CCP at the time was maneuvering the unknowable, trying to be wrong as gracefully as possible, in the direction that is least damaging. It's just that having no stance or being silent about it (like e.g. Vietnam) is just another way to be wrong with an associated cost, so risky polemicizing seemed reasonable. Seriously, the text was trying to change the nature of the USSR and the international communist movement, its literal aim was to make sure that any claims about the USSR being imperialist would be utterly wrong. Making explicit accusations of such a high-profile betrayal could only have weakened its political goal. Instead, it tried to make a smaller-profile accusation to get what everyone hopefully could agree was a right wing to be reformed or isolated, in order to weaken the opposition to consistent socialism.

I think you're either badly misunderstanding me, or pretending to so you can call me a dogmatist, but leaving that aside, "I think the author meant well" is not something you say when you uphold an argument, it's an admission that you don't.

By that logic, you might as well say that a supporter of Stalin who believes Trotsky was a dogmatic sectarian, but not a traitor, "upholds Trotsky."

uncop
Oct 23, 2010

Pomeroy posted:

I think you're either badly misunderstanding me, or pretending to so you can call me a dogmatist, but leaving that aside, "I think the author meant well" is not something you say when you uphold an argument, it's an admission that you don't.

If I'm misunderstanding you, it's because you make it hard to correctly understand you. You present your argument as a riddle to solve from a set of hints rather than as a clear line of thought. I assume the lack of attempt to clarify your position further is just because you think that I'm intentionally misrepresenting you and that it'd be a waste of time rather than a sign that this is your internet arguing strategy and we've reached its culminating point.

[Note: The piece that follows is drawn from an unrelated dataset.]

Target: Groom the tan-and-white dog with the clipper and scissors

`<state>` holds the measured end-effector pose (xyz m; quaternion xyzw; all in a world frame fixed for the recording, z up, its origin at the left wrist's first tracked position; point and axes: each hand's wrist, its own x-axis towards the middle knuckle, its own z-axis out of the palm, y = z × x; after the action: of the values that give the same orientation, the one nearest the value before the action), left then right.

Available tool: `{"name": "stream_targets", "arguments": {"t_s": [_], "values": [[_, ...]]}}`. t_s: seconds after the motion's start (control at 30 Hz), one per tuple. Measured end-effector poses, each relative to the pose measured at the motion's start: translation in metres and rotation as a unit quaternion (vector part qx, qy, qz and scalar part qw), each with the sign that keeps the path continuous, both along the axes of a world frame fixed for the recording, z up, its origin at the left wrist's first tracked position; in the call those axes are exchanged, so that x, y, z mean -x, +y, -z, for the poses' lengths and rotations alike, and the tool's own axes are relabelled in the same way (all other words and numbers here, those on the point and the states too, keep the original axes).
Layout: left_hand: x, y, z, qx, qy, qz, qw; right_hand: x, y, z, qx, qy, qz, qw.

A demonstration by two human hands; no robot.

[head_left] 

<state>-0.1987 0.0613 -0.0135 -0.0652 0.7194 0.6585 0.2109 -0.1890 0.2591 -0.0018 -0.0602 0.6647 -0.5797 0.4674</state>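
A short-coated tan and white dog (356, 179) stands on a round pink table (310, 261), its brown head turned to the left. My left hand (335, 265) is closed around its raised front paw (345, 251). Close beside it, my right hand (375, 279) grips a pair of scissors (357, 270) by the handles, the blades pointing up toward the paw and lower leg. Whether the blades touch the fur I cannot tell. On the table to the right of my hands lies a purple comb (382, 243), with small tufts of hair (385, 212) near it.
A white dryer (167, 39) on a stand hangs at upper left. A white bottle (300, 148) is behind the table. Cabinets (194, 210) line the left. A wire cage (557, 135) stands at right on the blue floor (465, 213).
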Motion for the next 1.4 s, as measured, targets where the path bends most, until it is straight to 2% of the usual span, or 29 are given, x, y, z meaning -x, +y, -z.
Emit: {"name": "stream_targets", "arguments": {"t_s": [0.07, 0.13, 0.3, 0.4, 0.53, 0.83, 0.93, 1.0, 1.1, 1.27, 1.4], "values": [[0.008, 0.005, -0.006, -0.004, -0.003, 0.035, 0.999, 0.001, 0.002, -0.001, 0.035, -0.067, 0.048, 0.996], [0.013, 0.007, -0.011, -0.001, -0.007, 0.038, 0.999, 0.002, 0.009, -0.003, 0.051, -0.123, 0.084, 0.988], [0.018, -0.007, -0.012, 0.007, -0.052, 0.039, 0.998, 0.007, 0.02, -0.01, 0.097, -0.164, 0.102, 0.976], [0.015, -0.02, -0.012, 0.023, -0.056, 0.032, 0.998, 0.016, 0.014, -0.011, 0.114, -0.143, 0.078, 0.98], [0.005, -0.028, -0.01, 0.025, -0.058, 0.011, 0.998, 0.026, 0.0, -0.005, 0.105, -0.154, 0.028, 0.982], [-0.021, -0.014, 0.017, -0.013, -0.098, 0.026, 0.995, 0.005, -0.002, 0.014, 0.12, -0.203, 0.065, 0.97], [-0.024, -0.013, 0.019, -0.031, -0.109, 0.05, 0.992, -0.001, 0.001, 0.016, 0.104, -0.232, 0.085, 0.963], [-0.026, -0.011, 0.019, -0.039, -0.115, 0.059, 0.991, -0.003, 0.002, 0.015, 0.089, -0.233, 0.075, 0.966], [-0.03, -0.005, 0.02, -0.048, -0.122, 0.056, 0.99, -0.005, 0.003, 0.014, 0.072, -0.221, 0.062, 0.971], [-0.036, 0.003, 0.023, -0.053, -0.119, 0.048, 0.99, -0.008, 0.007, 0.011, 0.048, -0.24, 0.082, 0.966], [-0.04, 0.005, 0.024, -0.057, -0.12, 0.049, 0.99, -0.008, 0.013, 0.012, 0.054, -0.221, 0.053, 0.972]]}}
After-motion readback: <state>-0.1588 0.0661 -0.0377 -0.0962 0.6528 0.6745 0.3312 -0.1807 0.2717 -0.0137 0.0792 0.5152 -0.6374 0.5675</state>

"I think the author meant well" is a rather silly representation of what I was talking about. The case at hand involved 1) commentary on something where the facts are still uncertain, and 2) intentional deception or muddying the waters. With those conditions at play, it becomes nonsensical to judge a work by the truthfulness of its basic statements rather than as an example of doing politics, attempting to work through a concrete social problem. It becomes about studying what they do, not what they say. Only writings intended for education about something the author assumes they understand well can be judged purely on their face value, without context or subtext. When you read marxist polemics, you wouldn't assume that they honestly and correctly represent their targets rather than twisting them into caricatures that serve the overall point of the work better than the unvarnished truth would have.

quote:

By that logic, you might as well say that a supporter of Stalin who believes Trotsky was a dogmatic sectarian, but not a traitor, "upholds Trotsky."

No. By the logic, someone who thinks Trotsky was basically a principled marxist, even though he occasionally lapsed into errors of dogmatism and sectarianism, upholds Trotsky. Trotsky is vilified and his historical figure often replaced with a crypto-fascist caricature because he's considered a political opportunist through and through and not worth handling seriously as a figure.

On the other hand, Stalin is precisely someone who is upheld in explicit awareness that he made serious errors of dogmatism and sectarianism (if we define sectarianism as treating differences between comrades like those between enemies). He's just not condemned for them as a person, because he's known to have seriously worked to improve himself all the time, and so it's not reasonable to expect any individual to have avoided making errors of similar magnitude in the same position just by being more principled, or a better person or something.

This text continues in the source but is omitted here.